Two weeks today. Two weeks ago, I said I was going into the hospital for a surgery that was hopefully going to be a game changer. A life altering decision that unless you suffer from migraines, you would never understand the weight that came with it. Today marks two weeks since my surgery.
And yesterday – I had my follow up with my doctor. I have good news and I have bad news.
The good news is, everything is looking amazing. The incision is healing cleanly. I had three sutures that he had to remove himself, two at the very top of the incision which I didn’t feel at all, and one at my neck that was sticking out uncomfortably. I feel significantly better without that lower one there anymore as it isn’t catching on my shirts.
The pins and needles feeling, the achy muscle – bad bruise feeling in my head is normal and expected. It’s the muscle healing and the nerve re-learning how to function without the muscle suffocating it. There are still some spots on my head that are numb, and while that worries me slightly, it too is normal. I was told this could be the norm for the next 6 – 8 weeks. The only real issue I have is when I try to wear my sunglasses (they squeeze to hard on my head, behind my ears) and trying to lay down to sleep (that pressure on your head thing… yeah…)
The bad news is, I’m forbidden to run for another 3 weeks. Idiot Runner Girl can’t run. This is frustrating beyond all understanding. I already have 6 weeks of no running under my belt. Another three will put me at almost 2.5 months of no running. Getting healthy is a bitch.
The logical part of me is realizing that this makes complete sense: the last thing I want to do is jeopardize the work that has been done. The jarring and pounding movements of running can easily ruin the work that has been done. The muscle needs time to heal correctly and low impact work outs like bike riding, elliptical, and walking is the better option. The nerve needs to heal. It’s the right thing to do, and it’d be stupid to try and run when the doctor told me under no certain terms am I allowed to run right now.
The emotional part of me freaked out. Weight wise, I’m way heavier than I ever wanted to get to again. I have my first half marathon in 5 weeks. I have the cruise wedding I’m in coming up in 8ish weeks. I’m not comfortable in my own skin, and I’m a sucker for high intensity work outs like Insanity or Les Mills. And now I can’t run again? For another 3 weeks? I’m frustrated, heart broken, and seriously trying to find a way to make things happen even if I can’t run.
I accidentally picked a fight with Dreamboat about it as well. Being the hard core logical guy that he is, he kept saying riding the bike to help my breathing and my heart rate is the best way to go until we know what my body can do. Me? I saw it as the easy way out. Elliptical and walking is better than the bike, which is so passive.
“Who is a better athlete, you or Lance Armstrong. Doping aside,” he asked. Clearly, it’s Lance Armstrong.
“But he does more than just ride a bike,” I retorted. We ended up going to sleep facing away from each other: he slept like a baby, I tossed and turned all night. When I apologized via text message later today, he did too saying he understood where my frustration is coming from, and that all I needed to do was focus on what I can work on now without screwing up my head.
I need to sit down and map out a plan for the next three weeks. I see alternating riding the bike and walking for 30 minutes every day in my future, while jumping on a squat and lunge challenge. I want to add the plank challenge as well, but am uncertain as to if I can do it or not yet. I’ll post my calendar for September when I have it completely mapped out. That was supposed to happen today, but instead I worked on a million and one different things for the bridal shower I’m throwing my bride to be friend Dawn in a few weeks. I’ll find time to work on it tomorrow or Thursday while at work.

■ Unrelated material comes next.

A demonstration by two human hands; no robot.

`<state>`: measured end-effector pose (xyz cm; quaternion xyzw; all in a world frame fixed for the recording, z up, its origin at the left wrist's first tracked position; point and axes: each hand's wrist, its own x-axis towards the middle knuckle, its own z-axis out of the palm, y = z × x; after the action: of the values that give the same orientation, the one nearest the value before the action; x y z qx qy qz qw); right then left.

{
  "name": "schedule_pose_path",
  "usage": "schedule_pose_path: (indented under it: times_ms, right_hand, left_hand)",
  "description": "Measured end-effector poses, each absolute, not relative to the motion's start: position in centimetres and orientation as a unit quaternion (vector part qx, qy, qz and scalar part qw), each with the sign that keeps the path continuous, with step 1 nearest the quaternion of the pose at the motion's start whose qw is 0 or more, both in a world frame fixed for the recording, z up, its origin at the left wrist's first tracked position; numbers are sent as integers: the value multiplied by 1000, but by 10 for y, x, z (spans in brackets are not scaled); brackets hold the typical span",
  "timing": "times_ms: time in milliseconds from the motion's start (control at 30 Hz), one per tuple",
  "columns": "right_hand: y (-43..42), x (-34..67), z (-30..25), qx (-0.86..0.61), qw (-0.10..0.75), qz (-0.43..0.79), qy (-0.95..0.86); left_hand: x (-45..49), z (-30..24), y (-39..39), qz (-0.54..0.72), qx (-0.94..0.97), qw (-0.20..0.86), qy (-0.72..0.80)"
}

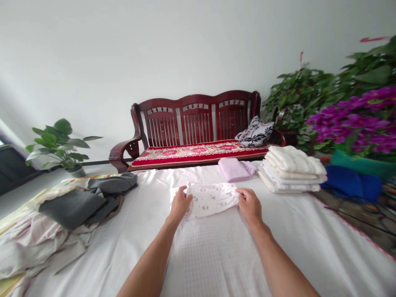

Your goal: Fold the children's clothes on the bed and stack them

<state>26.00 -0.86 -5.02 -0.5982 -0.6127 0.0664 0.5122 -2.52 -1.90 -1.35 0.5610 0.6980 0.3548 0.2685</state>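
A small white garment with a faint print [212, 200] is stretched sideways between my two hands, low over the cloth-covered surface [204, 251]. My left hand [181, 202] pinches its left end, where the fabric bunches around the fingers. At the other end, my right hand [250, 204] grips the gathered edge between thumb and fingers. Just behind the garment lies a folded lilac cloth [235, 169]. To its right stands a stack of folded white and cream cloths [292, 169]. Whether the garment touches the surface along its lower edge I cannot tell.
Loose grey and pale clothes [68, 218] lie heaped at the left. Beyond the surface is a dark red wooden bench [196, 119] with a patterned cushion [256, 132]. A blue item [349, 183] and purple flowers [359, 119] are at the right, a potted plant [60, 144] at the left.
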Motion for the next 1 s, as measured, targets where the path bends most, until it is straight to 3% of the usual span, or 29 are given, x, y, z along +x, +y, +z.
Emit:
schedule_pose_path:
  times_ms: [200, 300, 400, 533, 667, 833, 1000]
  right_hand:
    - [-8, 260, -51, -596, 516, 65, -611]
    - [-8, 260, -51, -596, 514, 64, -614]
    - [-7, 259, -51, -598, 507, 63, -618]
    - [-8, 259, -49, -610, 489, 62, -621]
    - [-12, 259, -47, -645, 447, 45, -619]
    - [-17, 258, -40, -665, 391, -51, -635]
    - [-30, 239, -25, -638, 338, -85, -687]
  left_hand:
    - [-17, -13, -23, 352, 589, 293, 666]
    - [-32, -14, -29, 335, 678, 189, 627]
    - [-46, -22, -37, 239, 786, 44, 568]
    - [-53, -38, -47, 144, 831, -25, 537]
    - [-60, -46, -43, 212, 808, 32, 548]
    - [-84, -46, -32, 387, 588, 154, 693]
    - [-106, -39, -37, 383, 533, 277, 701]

Oh yeah – I also go back to work tomorrow. After two weeks of basically nothing, I’m excited and disappointed at the same time. If this is what life is like as a housewife – minus the surgery and the pain of course – I could get used to it. I even discussed it with Dreamboat, and he laughed at me.
“You need to be more active than that,” he said. True – but it’s nothing a gym membership to the YMCA couldn’t fix. :)

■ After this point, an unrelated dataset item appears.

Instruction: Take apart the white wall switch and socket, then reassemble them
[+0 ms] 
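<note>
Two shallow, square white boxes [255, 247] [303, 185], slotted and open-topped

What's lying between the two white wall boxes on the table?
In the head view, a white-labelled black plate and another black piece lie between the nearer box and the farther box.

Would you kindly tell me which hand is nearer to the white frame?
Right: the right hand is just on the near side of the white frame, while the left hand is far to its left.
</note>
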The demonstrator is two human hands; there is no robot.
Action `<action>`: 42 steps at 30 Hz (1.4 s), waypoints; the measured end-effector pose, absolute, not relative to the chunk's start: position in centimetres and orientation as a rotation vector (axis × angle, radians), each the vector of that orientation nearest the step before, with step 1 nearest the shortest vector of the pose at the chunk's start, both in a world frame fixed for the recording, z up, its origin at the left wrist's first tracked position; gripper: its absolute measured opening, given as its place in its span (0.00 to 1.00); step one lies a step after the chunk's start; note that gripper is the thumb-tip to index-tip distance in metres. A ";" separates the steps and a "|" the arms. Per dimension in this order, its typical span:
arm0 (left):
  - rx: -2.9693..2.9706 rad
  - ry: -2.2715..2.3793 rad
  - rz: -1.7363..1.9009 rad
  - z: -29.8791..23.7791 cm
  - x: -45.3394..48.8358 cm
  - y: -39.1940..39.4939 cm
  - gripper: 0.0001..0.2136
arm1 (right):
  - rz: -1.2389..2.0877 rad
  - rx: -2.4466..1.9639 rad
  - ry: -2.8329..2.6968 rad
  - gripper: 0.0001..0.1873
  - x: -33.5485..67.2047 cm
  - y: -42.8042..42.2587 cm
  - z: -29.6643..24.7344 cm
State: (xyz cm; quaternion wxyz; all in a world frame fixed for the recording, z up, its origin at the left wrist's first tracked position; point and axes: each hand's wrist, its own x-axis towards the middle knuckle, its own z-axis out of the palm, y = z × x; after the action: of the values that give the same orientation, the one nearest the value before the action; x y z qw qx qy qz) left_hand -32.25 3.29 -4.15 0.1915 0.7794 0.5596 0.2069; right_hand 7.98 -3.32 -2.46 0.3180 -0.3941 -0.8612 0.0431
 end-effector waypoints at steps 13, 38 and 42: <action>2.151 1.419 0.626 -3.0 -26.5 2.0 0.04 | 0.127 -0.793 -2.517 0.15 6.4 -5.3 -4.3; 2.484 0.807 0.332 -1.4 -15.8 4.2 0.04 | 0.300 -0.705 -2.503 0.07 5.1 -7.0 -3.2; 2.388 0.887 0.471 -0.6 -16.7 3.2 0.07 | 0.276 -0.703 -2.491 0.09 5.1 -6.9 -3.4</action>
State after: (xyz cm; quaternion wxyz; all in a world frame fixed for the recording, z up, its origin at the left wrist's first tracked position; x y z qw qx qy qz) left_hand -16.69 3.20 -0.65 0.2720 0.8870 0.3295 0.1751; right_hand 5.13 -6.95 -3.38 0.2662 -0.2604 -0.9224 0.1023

My second follow up is on September 18 – and maybe then I’ll get the all clear for running and will be able to focus more on the Suburu Half here in Jacksonville on Thanksgiving, and the Space Coast Half Marathon a few days later. It does – however – put the half marathon in jeopardy. I don’t know if I can do it, and haven’t decided to put the race off till February. But I’m thinking about it and will hopefully have a decision made by this weekend.
Everyone has been commenting about how much happier I seem to be. It’s weird because I don’t feel any different emotionally. Physically yes… Dreamboat said he thinks it’s because I’m finally accepting that the migraine pain could very well be behind me.
Finally – there is a chance that A Release of Pain is very, very real.